Durante la etapa, poca cosa que destacar. Lo mejor fue que coincidimos con unos chicos de Asturias que trabajan organizado caminos para una empresa americana, que envía grupos de turistas americanos y australianos; ojo, dos de ellos tienen 78 y 79 años, ahí es ná. Nos invitaron a compartir su comida y nos contaron varias cosas y anécdotas sobre el camino, como la de un tipo que se hizo el Primitivo ida y vuelta en bici de un tirón, 600 Km. de nada, y que luego decía que no recordaba haberlo pasado tan mal en su vida. Ya te digo…

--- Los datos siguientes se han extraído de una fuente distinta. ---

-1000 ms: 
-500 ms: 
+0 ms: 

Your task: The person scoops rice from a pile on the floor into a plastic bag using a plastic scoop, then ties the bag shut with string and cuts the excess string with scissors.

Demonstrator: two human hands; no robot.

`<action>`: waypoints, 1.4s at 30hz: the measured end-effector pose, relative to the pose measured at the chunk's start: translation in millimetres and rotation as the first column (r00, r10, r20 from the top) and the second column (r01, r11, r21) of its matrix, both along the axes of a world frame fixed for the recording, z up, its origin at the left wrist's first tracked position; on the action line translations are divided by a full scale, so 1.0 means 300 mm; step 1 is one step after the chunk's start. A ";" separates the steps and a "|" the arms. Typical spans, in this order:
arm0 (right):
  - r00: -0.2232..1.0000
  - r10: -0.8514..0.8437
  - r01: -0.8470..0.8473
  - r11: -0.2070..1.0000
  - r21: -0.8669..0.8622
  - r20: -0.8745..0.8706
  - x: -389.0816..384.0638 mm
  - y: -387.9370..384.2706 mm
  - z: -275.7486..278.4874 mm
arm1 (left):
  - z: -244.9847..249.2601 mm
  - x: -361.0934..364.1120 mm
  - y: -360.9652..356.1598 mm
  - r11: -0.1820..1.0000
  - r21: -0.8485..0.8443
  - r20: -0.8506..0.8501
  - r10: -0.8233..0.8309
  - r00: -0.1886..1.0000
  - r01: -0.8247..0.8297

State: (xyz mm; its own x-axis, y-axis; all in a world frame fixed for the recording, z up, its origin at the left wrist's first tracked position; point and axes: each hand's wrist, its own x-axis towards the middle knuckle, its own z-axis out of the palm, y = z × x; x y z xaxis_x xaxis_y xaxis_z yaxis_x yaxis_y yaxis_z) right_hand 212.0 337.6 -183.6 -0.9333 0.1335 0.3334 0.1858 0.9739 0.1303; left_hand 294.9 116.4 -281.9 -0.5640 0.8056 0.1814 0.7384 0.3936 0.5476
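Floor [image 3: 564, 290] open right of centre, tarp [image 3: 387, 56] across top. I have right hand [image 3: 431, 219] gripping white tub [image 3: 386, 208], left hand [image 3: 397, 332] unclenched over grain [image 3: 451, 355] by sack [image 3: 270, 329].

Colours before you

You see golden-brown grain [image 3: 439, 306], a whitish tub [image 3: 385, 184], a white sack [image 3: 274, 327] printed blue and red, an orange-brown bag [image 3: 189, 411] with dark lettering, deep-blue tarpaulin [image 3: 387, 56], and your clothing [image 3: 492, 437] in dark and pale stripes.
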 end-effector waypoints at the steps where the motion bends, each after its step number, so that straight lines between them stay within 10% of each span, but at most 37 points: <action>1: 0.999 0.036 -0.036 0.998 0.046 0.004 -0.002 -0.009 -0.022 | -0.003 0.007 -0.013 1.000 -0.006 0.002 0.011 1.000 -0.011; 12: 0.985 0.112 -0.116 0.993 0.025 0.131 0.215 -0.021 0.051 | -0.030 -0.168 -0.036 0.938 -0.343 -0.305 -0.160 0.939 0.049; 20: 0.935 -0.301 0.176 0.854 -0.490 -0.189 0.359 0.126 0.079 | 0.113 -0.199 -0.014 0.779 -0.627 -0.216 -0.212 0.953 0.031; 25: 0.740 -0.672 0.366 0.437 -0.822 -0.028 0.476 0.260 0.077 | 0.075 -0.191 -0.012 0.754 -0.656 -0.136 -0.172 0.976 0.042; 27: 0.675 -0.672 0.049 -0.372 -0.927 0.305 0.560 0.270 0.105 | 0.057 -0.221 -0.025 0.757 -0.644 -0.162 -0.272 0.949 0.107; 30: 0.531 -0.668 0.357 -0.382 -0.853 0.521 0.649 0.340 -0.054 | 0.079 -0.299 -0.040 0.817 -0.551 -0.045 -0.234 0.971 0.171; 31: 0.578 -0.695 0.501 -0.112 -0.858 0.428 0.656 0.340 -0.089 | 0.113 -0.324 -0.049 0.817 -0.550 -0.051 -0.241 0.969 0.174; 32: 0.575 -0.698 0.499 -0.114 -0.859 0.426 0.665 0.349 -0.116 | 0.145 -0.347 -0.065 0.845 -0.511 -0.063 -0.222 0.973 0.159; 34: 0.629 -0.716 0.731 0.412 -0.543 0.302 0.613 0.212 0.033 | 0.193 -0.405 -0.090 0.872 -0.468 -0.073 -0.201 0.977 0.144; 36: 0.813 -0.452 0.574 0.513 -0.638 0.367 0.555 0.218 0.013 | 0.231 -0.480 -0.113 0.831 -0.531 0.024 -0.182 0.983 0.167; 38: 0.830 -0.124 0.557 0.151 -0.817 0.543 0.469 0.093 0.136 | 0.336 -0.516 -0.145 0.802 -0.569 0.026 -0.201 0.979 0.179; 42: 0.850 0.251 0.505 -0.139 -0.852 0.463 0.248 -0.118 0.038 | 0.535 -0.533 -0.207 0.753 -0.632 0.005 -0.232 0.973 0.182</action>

Respecto al final de etapa, en el monasterio, es verdaderamente impresionante. Y si algún día os animais y al llegar aquí os recibe el monje coreano, os aseguro que os lo pasareis bien un rato. Menudo tipo…
La etapa de hoy, en teoría no debía haber merecido unas palabras. Según las guías se trata de una etapa de transición entre el Camino del Norte y el Francés, un mero trámite. Y un cuerno;  ha resultado ser pesada de narices. Realmente lo ha sido sólo la segunda parte, pero lo ha sido mucho: por carreteras, con sol, con subidas y bajadas… Hemos llegado a Arzúa con las piernas sólidas. Aquí en Arzúa nos hemos encontrado con algo que seguramente se nos dará mañana también: al estar en el Camino Francés hay peregrinos hasta bajo las piedras y el albergue municipal estaba completo, así que hemos tenido que alojarnos en uno privado. Bueno, tampoco es tan gran problema: son 10 euros frente a los 5 que suele costar uno municipal. Como contrapartida tiene más equipamiento, como TV, lavadora y secadora, café…
Ahora toca descansar y reponer fuerzas para la etapa de mañana, que nos dejará ya a un paso del final, de Santiago.